▸ Exercise description:
Please return every line from the entries that has the string "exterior" in it.

▸ Items from a dataset:
────────────────────────────────────────

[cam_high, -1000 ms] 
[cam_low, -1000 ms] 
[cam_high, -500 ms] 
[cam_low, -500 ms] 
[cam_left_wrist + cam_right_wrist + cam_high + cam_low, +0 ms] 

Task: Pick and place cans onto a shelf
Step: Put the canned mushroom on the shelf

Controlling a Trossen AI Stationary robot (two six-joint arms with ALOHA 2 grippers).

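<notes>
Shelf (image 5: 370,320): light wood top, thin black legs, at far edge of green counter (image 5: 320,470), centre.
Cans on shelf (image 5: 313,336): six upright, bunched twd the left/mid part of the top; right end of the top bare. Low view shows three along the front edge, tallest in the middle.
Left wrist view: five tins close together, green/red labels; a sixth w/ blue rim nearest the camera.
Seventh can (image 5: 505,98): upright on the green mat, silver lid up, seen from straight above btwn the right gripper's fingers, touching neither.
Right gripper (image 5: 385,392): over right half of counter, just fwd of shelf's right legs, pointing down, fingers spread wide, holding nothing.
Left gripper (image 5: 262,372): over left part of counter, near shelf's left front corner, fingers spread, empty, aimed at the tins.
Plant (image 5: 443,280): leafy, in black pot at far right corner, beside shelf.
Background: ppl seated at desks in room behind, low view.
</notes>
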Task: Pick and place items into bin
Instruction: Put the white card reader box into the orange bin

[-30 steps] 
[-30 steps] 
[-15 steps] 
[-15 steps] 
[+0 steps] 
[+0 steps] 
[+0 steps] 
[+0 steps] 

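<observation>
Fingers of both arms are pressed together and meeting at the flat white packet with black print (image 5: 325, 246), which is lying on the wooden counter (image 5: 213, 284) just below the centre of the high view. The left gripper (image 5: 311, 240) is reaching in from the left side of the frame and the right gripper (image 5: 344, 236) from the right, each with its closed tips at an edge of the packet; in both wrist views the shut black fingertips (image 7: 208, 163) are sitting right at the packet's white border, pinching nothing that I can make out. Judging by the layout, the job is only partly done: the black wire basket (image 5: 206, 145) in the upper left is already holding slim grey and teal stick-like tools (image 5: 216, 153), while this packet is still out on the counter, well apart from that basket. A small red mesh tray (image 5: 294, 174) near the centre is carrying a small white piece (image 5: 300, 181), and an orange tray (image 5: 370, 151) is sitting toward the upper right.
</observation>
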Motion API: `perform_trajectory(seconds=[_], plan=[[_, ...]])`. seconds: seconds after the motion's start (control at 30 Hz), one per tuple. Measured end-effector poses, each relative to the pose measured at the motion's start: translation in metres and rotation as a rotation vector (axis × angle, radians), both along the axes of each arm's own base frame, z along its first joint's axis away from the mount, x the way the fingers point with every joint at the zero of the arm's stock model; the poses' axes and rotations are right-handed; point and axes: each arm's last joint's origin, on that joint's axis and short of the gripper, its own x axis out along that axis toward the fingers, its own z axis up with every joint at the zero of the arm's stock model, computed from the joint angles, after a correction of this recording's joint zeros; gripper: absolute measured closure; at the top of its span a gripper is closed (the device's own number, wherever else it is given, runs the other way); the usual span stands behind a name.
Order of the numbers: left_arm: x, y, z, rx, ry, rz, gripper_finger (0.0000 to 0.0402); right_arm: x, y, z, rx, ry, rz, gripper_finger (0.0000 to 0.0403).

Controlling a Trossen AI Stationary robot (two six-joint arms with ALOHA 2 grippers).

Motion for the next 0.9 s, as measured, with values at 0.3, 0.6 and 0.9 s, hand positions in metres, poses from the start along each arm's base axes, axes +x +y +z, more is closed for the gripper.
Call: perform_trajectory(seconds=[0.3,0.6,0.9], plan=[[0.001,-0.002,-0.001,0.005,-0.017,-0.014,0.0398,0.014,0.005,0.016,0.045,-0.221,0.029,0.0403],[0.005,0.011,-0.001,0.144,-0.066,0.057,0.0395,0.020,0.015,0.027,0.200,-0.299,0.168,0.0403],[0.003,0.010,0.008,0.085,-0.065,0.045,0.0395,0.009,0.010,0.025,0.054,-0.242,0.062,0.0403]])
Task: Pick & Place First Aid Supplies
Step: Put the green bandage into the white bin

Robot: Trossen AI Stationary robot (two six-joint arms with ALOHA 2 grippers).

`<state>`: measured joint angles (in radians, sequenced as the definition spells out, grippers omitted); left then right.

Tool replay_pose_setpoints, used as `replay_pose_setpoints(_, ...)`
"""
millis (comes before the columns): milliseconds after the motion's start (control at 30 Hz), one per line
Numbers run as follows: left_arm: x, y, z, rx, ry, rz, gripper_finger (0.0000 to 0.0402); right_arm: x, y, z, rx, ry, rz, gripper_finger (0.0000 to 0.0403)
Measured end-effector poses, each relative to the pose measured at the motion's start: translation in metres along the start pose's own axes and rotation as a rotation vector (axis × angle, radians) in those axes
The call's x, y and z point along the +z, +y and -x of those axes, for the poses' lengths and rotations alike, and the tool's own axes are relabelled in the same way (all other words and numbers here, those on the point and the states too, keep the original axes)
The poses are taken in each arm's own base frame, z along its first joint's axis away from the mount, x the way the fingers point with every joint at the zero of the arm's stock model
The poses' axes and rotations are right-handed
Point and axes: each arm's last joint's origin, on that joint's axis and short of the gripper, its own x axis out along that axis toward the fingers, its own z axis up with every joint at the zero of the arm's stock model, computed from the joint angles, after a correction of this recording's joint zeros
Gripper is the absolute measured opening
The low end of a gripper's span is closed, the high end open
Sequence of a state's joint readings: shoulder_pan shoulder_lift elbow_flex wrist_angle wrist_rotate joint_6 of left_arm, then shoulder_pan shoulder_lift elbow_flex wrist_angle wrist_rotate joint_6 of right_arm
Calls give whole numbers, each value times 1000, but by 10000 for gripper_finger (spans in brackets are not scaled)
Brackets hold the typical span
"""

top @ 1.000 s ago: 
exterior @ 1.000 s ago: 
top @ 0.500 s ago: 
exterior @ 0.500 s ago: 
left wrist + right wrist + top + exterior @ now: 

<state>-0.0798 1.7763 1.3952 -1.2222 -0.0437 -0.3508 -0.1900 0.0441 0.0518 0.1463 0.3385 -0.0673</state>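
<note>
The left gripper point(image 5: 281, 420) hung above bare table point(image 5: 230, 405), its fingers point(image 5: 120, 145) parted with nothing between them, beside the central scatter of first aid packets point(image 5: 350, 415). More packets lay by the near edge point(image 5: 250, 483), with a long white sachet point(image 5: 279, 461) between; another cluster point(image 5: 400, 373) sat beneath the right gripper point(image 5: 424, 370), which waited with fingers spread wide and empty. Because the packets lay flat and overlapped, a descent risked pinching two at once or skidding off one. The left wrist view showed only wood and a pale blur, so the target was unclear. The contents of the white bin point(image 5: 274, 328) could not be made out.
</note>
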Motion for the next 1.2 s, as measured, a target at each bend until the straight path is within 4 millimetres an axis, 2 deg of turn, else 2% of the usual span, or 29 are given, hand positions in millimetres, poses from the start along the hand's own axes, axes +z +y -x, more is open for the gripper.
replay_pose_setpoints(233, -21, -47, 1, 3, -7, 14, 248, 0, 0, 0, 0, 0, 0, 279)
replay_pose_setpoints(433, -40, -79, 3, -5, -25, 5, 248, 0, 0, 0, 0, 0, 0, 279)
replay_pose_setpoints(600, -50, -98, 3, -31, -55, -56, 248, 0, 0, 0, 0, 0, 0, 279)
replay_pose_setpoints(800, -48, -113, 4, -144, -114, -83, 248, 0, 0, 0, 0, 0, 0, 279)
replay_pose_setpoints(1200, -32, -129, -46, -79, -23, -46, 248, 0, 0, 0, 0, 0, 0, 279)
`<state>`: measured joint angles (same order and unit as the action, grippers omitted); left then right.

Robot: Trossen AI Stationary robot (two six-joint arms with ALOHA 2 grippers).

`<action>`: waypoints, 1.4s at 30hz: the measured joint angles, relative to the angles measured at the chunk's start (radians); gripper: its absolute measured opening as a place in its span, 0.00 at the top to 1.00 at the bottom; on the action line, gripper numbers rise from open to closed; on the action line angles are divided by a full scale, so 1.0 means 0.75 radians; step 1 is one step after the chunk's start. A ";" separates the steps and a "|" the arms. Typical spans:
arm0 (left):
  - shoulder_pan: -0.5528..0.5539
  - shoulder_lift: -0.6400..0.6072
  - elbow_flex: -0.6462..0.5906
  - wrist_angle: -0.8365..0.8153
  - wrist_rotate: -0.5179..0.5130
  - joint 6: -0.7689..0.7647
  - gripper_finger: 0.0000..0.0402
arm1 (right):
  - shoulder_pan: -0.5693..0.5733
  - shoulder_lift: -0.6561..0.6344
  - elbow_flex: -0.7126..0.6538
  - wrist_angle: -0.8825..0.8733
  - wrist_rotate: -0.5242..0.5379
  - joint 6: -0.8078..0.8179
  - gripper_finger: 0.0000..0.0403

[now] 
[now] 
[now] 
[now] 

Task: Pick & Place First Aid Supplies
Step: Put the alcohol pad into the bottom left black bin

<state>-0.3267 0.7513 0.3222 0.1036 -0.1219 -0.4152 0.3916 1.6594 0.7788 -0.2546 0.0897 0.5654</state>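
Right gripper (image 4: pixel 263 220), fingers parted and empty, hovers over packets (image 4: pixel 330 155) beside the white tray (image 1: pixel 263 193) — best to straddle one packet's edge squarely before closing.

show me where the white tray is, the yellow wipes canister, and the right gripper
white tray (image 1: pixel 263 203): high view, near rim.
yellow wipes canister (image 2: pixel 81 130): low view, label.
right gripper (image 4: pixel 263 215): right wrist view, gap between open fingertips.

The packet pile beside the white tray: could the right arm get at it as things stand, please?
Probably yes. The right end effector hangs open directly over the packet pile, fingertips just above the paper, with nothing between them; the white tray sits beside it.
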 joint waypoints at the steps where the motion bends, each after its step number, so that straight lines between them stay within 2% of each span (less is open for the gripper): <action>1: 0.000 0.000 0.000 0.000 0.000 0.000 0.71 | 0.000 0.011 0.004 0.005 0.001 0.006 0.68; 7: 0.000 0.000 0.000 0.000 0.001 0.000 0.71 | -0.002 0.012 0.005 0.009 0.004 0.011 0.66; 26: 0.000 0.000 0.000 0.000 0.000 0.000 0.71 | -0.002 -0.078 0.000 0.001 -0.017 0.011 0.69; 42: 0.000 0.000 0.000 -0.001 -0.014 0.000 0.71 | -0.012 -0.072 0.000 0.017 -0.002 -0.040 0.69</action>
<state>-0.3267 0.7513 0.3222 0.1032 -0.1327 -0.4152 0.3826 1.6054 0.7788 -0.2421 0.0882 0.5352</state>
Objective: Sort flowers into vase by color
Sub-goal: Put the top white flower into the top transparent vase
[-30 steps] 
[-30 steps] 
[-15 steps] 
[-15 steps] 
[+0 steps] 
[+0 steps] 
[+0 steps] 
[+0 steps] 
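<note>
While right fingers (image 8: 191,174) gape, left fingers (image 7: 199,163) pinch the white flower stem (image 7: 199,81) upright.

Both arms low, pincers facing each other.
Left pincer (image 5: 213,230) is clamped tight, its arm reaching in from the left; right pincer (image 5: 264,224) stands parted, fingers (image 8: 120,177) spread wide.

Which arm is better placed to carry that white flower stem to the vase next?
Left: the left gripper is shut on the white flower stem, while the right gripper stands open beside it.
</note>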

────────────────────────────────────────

▸ Answer box:
exterior @ 1.000 s ago: 
exterior @ 0.500 s ago: 
left wrist + right wrist + top + exterior @ now: 

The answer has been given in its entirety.